Seven Fantasy Sporting Events I'd Rather Watch than the Superbowl

This weekend, a team of guys from San Francisco will collide, head-to-head, with a team of guys from Baltimore to see which assemblage, collectively, can transport an ovoid object a sufficient number of yards to be declared victorious. Many of you will pretend to enjoy this just so you can be among the first to observe new short-form cinematic creations designed to stimulate the sale of merchandise.

I kid, but there’s nothing wrong with that: Superbowl Sunday is a de facto national holiday driven entirely by commerce, and as such arguably the most American holiday of all. The Ravens were arguably inspired by Edgar Allan Poe too, so there’s that.

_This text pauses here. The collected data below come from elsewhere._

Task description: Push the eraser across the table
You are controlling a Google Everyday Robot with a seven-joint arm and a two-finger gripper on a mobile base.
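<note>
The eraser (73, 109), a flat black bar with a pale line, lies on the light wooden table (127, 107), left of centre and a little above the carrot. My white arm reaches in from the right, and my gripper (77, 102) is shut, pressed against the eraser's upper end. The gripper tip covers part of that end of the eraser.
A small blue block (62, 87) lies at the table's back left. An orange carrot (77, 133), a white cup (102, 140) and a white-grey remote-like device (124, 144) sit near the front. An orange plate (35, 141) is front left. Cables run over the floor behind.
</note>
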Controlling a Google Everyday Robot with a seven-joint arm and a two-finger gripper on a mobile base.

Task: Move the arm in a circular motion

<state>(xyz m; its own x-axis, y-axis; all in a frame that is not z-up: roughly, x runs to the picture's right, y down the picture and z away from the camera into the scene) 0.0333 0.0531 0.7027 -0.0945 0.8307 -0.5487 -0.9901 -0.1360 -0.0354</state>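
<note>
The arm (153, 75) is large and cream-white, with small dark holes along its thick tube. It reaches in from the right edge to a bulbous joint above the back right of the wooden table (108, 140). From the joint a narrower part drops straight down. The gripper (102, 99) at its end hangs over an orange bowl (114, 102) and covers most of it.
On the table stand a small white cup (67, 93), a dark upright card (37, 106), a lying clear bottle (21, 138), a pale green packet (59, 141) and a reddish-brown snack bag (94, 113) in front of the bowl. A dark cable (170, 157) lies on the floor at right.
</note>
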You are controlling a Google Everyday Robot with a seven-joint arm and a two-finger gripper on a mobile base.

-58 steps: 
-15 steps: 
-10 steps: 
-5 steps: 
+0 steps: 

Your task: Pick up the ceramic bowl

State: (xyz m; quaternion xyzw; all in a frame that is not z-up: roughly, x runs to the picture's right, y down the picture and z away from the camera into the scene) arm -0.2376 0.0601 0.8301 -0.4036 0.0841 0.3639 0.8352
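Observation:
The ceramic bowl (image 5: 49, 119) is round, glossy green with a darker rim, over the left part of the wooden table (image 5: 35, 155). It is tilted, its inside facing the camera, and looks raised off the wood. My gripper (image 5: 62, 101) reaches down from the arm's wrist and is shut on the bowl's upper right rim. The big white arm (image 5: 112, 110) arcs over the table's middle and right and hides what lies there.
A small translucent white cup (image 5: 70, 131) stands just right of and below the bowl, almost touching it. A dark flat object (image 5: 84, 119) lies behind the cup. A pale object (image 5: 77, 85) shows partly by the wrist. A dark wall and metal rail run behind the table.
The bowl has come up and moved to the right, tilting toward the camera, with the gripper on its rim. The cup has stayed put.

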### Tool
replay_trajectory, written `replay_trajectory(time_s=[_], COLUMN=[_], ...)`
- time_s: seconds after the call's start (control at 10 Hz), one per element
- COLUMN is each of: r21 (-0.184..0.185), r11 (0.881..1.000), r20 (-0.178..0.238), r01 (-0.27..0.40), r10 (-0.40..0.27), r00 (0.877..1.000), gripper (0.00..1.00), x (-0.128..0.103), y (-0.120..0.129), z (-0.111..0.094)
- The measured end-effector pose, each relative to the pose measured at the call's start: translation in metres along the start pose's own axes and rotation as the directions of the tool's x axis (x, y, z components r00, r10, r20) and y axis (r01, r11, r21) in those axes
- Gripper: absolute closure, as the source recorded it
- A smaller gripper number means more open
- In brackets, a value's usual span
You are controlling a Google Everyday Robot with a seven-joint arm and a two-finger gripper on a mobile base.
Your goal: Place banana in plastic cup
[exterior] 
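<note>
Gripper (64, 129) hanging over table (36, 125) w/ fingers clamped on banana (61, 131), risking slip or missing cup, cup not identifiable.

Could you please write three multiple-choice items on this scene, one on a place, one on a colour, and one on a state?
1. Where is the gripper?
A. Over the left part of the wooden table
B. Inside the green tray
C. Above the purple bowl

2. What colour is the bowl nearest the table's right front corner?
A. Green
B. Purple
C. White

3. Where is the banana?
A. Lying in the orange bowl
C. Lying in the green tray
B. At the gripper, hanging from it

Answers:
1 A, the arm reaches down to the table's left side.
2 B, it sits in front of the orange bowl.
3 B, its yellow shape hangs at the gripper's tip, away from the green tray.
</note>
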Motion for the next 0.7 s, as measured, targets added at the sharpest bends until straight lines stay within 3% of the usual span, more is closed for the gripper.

But since when has real life been more enjoyable to us than fiction? Sci-fi and fantasy may not breed the biggest sports fans in their universes of fandom, but they do create some of the greatest and most insane fake sports ever. As much as I vaguely manange to get in the game once a year, let’s be honest and say that if, in place of football, the Superbowl celebrated one of the following…wouldn’t we all be way more onboard?

7. The Wacky Races.

NASCAR’s fun and all – frankly, any sport in which the athletes can blatantly shill for Mello Yello and Budweiser on their equipment will always be okay by me – but think of how much better it could be if you added intelligent beavers, cavemen, eternally laughing dogs and half-assed biplanes to the mix. Also, think how much better the Hanna-Barbera cartoon might have been if some of the characters could have potentially died in flaming crashes as a result of their frequent incompetence. Rufus Ruffcut’s buzzsaw wheels could just be a tad more exciting outside of the hand-drawn world.